Live Nation insisted it’s not a monopoly, saying that artists, sports teams and venues decide prices and ticketing practices. A company lawyer insisted its size was simply a function of excellence and effort.
“Success is not against the antitrust laws in the United States,” attorney David Marriott said in his summation.
Ticketmaster was established in 1976 and merged with Live Nation in 2010. The company now controls of 86% of the market for concerts and 73% of the overall market when sports events are included, according to Kessler.
Ticketmaster has long drawn ire from fans and some artists.

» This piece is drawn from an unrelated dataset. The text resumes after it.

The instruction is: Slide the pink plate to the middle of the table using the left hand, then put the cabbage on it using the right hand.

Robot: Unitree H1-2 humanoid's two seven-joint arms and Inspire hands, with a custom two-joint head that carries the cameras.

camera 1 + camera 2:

Grunge rock titans Pearl Jam battled the business in the 1990s, even filing an anti-monopoly complaint with the U.S. Department of Justice, which declined to bring a case then.
Decades later, the Justice Department, joined by dozens of states, brought the current lawsuit during Democratic former President Joe Biden’s administration. Days into the trial, Republican President Donald Trump’s administration announced it was settling its claims against Live Nation.
The deal included a cap on service fees at some amphitheaters, plus some new ticket-selling options for promoters and venues – potentially allowing, but not requiring, them to open doors to Ticketmaster competitors such as SeatGeek or AXS. But the settlement doesn’t force Live Nation to split from Ticketmaster.
A handful of the states joined the settlement. But more than 30 pressed ahead with the trial, saying the federal government hadn’t gotten enough concessions from Live Nation.
New Jersey Attorney General Jennifer Davenport said in a release that the “landmark jury verdict in our case against Live Nation confirms what we have said since the start of our case: For far too long, Live Nation has illegally profited from its monopoly at the expense of hardworking New Jerseyans.”
“Live Nation’s illegal, anti-competitive practices have caused immense damage in our state, exploiting consumers by driving up the price of tickets and making it harder for fans to see their favorite artists,” she added.
New York Attorney General Letitia James called the verdict “a landmark victory in our ongoing work to protect our economy and New Yorkers’ wallets from harmful monopolies.”
After the victory, Kessler would not say specifically what the states will seek in the next phase of the litigation, which was expected to involve another lengthy proceeding with witnesses before penalties are decided on.
But he celebrated the moment.
“It’s a great day for consumers. This case is a tribute to the 34 states and the District of Columbia who carried this case forward,” he said.